## Your task
Every record shown below should be duplicated exactly.

(Records from a data source)
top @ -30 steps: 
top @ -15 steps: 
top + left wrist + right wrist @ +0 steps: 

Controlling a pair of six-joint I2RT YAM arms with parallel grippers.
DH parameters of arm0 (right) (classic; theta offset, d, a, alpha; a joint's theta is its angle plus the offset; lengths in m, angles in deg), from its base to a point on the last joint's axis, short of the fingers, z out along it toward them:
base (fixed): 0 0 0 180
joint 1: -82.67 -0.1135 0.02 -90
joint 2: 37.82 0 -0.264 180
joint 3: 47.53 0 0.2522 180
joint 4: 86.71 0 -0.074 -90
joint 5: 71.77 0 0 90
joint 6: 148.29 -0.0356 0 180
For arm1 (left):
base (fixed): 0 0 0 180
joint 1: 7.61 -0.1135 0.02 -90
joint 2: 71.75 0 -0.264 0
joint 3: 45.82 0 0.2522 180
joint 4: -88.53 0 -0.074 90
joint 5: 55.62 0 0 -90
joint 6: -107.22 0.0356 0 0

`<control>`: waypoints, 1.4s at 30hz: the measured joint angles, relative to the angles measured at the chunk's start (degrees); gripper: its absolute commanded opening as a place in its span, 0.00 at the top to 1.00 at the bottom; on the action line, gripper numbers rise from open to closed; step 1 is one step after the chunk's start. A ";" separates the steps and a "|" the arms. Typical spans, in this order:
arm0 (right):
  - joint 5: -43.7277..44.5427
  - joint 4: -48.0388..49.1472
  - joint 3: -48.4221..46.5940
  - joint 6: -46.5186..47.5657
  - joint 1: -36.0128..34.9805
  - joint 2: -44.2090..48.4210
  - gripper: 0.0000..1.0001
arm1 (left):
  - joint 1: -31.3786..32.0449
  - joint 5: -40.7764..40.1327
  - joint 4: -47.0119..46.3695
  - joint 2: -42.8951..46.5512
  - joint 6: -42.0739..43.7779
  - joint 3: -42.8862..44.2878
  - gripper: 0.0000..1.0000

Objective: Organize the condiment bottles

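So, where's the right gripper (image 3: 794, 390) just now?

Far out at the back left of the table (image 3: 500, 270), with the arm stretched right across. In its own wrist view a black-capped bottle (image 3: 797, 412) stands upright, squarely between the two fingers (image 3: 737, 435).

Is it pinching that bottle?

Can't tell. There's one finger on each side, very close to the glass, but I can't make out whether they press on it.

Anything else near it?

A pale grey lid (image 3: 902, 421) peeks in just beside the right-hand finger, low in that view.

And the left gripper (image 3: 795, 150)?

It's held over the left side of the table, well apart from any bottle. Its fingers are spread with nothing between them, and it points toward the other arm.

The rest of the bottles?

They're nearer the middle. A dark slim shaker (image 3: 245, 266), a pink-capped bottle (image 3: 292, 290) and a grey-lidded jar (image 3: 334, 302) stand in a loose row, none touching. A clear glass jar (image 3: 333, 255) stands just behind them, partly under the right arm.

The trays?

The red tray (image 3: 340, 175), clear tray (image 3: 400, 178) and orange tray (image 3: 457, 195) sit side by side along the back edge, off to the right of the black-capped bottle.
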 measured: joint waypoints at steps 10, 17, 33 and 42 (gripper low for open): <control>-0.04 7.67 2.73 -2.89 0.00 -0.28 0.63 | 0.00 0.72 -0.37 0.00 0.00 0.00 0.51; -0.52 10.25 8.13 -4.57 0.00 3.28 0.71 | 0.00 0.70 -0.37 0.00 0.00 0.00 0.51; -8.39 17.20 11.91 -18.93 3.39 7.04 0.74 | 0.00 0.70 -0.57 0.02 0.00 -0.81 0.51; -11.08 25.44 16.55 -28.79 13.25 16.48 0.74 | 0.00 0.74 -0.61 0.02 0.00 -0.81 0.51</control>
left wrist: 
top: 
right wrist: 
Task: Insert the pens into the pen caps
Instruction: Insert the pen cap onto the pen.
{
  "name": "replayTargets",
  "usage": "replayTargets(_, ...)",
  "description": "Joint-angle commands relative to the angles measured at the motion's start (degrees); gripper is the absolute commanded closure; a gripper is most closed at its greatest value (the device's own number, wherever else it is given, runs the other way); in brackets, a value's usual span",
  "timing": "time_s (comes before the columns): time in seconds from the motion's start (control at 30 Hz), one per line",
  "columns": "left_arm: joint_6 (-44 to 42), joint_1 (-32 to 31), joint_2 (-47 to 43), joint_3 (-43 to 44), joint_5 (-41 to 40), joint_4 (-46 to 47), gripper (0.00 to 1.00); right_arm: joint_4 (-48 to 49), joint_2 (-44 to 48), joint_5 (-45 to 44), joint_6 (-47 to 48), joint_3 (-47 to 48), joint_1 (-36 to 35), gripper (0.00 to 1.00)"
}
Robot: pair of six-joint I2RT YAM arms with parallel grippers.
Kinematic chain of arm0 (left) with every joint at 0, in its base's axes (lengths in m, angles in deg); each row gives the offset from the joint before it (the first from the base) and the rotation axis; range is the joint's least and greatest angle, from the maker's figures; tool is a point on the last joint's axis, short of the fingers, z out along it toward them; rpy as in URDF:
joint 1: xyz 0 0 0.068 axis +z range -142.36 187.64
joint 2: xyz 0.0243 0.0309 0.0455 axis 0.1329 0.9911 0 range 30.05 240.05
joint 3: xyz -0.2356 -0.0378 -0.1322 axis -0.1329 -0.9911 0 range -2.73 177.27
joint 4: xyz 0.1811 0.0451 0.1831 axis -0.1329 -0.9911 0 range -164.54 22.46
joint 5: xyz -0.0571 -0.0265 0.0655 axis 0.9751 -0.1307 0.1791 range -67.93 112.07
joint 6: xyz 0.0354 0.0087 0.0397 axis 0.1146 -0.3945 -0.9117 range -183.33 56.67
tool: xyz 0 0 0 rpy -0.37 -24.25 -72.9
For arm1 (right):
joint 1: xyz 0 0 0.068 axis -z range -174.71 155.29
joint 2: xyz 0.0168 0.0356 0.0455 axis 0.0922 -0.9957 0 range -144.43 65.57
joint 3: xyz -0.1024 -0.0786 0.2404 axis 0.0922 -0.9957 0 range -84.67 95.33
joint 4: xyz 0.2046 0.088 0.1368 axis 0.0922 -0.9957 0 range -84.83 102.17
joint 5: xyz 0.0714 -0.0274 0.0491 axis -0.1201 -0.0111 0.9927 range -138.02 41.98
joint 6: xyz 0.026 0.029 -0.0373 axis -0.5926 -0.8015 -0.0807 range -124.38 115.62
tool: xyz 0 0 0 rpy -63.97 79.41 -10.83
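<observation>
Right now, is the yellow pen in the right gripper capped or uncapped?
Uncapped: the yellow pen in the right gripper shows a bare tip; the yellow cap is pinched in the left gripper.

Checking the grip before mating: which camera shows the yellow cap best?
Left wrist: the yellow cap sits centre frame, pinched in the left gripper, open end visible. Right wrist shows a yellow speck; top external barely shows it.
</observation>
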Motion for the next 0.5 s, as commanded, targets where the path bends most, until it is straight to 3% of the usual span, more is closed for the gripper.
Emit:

## Task result
top @ -30 steps: 
top @ -15 steps: 
top + left wrist + right wrist @ +0 steps: 

Controlling a pair of six-joint I2RT YAM arms with parallel grippers.
DH parameters of arm0 (right) (classic; theta offset, d, a, alpha; a joint's theta is its angle plus the offset; lengths in m, angles in deg), from its base to a point on the last joint's axis, short of the fingers, z out along it toward them:
base (fixed): 0 0 0 180
joint 1: -82.67 -0.1135 0.02 -90
joint 2: 37.82 0 -0.264 180
joint 3: 47.53 0 0.2522 180
joint 4: 86.71 0 -0.074 -90
joint 5: 71.77 0 0 90
joint 6: 148.29 -0.0356 0 180
For arm1 (left):
base (fixed): 0 0 0 180
joint 1: 7.61 -0.1135 0.02 -90
joint 2: 71.75 0 -0.264 0
joint 3: 45.82 0 0.2522 180
joint 4: -88.53 0 -0.074 90
joint 5: 55.62 0 0 -90
joint 6: -107.22 0.0356 0 0

`<control>`: waypoints, 1.4s at 30hz: the measured joint angles, relative to the angles measured at the chunk's start (degrees); gripper: its absolute commanded opening as a place in its span, 0.00 at the top to 1.00 at the bottom; on the action line, gripper numbers rise from open to closed; step 1 is one step after the chunk's start. A ";" separates the steps and a "|" the arms. Typical spans, in this order:
arm0 (right):
  - joint 5: -43.7277..44.5427
  - joint 4: -48.0388..49.1472
  - joint 3: -48.4221..46.5940
  - joint 6: -46.5186..47.5657
  - joint 1: -36.0128..34.9805
  - joint 2: -44.2090..48.4210
  - gripper: 0.0000..1.0001
arm1 (left):
  - joint 1: -31.3786..32.0449
  - joint 5: -40.7764..40.1327
  - joint 4: -47.0119..46.3695
  - joint 2: -42.8951..46.5512
  - joint 6: -42.0739..43.7779
  - joint 3: -42.8862..44.2878
  - gripper: 0.0000..1.0000

Objective: Organize the condiment bottles

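So, where's the right gripper (image 3: 794, 390) just now?

Far out at the back left of the table (image 3: 500, 270), with the arm stretched right across. In its own wrist view a black-capped bottle (image 3: 797, 412) stands upright, squarely between the two fingers (image 3: 737, 435).

Is it pinching that bottle?

Can't tell. There's one finger on each side, very close to the glass, but I can't make out whether they press on it.

Anything else near it?

A pale grey lid (image 3: 902, 421) peeks in just beside the right-hand finger, low in that view.

And the left gripper (image 3: 795, 150)?

It's held over the left side of the table, well apart from any bottle. Its fingers are spread with nothing between them, and it points toward the other arm.

The rest of the bottles?

They're nearer the middle. A dark slim shaker (image 3: 245, 266), a pink-capped bottle (image 3: 292, 290) and a grey-lidded jar (image 3: 334, 302) stand in a loose row, none touching. A clear glass jar (image 3: 333, 255) stands just behind them, partly under the right arm.

The trays?

The red tray (image 3: 340, 175), clear tray (image 3: 400, 178) and orange tray (image 3: 457, 195) sit side by side along the back edge, off to the right of the black-capped bottle.
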 measured: joint waypoints at steps 10, 17, 33 and 42 (gripper low for open): <control>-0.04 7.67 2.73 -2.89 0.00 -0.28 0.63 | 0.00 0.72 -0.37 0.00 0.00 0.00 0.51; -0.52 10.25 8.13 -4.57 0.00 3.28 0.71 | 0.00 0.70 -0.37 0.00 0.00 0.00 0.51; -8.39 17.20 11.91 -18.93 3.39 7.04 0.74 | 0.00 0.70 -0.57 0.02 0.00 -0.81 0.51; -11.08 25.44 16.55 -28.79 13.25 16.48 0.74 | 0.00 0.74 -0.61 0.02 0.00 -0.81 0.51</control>
left wrist: 
top: 
right wrist: 
Task: Insert the pens into the pen caps
Instruction: Insert the pen cap onto the pen.
{
  "name": "replayTargets",
  "usage": "replayTargets(_, ...)",
  "description": "Joint-angle commands relative to the angles measured at the motion's start (degrees); gripper is the absolute commanded closure; a gripper is most closed at its greatest value (the device's own number, wherever else it is given, runs the other way); in brackets, a value's usual span",
  "timing": "time_s (comes before the columns): time in seconds from the motion's start (control at 30 Hz), one per line",
  "columns": "left_arm: joint_6 (-44 to 42), joint_1 (-32 to 31), joint_2 (-47 to 43), joint_3 (-43 to 44), joint_5 (-41 to 40), joint_4 (-46 to 47), gripper (0.00 to 1.00); right_arm: joint_4 (-48 to 49), joint_2 (-44 to 48), joint_5 (-45 to 44), joint_6 (-47 to 48), joint_3 (-47 to 48), joint_1 (-36 to 35), gripper (0.00 to 1.00)"
}
Robot: pair of six-joint I2RT YAM arms with parallel grippers.
Kinematic chain of arm0 (left) with every joint at 0, in its base's axes (lengths in m, angles in deg); each row gives the offset from the joint before it (the first from the base) and the rotation axis; range is the joint's least and greatest angle, from the maker's figures; tool is a point on the last joint's axis, short of the fingers, z out along it toward them; rpy as in URDF:
joint 1: xyz 0 0 0.068 axis +z range -142.36 187.64
joint 2: xyz 0.0243 0.0309 0.0455 axis 0.1329 0.9911 0 range 30.05 240.05
joint 3: xyz -0.2356 -0.0378 -0.1322 axis -0.1329 -0.9911 0 range -2.73 177.27
joint 4: xyz 0.1811 0.0451 0.1831 axis -0.1329 -0.9911 0 range -164.54 22.46
joint 5: xyz -0.0571 -0.0265 0.0655 axis 0.9751 -0.1307 0.1791 range -67.93 112.07
joint 6: xyz 0.0354 0.0087 0.0397 axis 0.1146 -0.3945 -0.9117 range -183.33 56.67
tool: xyz 0 0 0 rpy -0.37 -24.25 -72.9
For arm1 (right):
joint 1: xyz 0 0 0.068 axis -z range -174.71 155.29
joint 2: xyz 0.0168 0.0356 0.0455 axis 0.0922 -0.9957 0 range -144.43 65.57
joint 3: xyz -0.1024 -0.0786 0.2404 axis 0.0922 -0.9957 0 range -84.67 95.33
joint 4: xyz 0.2046 0.088 0.1368 axis 0.0922 -0.9957 0 range -84.83 102.17
joint 5: xyz 0.0714 -0.0274 0.0491 axis -0.1201 -0.0111 0.9927 range -138.02 41.98
joint 6: xyz 0.026 0.029 -0.0373 axis -0.5926 -0.8015 -0.0807 range -124.38 115.62
tool: xyz 0 0 0 rpy -63.97 79.41 -10.83
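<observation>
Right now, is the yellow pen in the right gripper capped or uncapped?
Uncapped: the yellow pen in the right gripper shows a bare tip; the yellow cap is pinched in the left gripper.

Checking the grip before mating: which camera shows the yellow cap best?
Left wrist: the yellow cap sits centre frame, pinched in the left gripper, open end visible. Right wrist shows a yellow speck; top external barely shows it.
</observation>
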Motion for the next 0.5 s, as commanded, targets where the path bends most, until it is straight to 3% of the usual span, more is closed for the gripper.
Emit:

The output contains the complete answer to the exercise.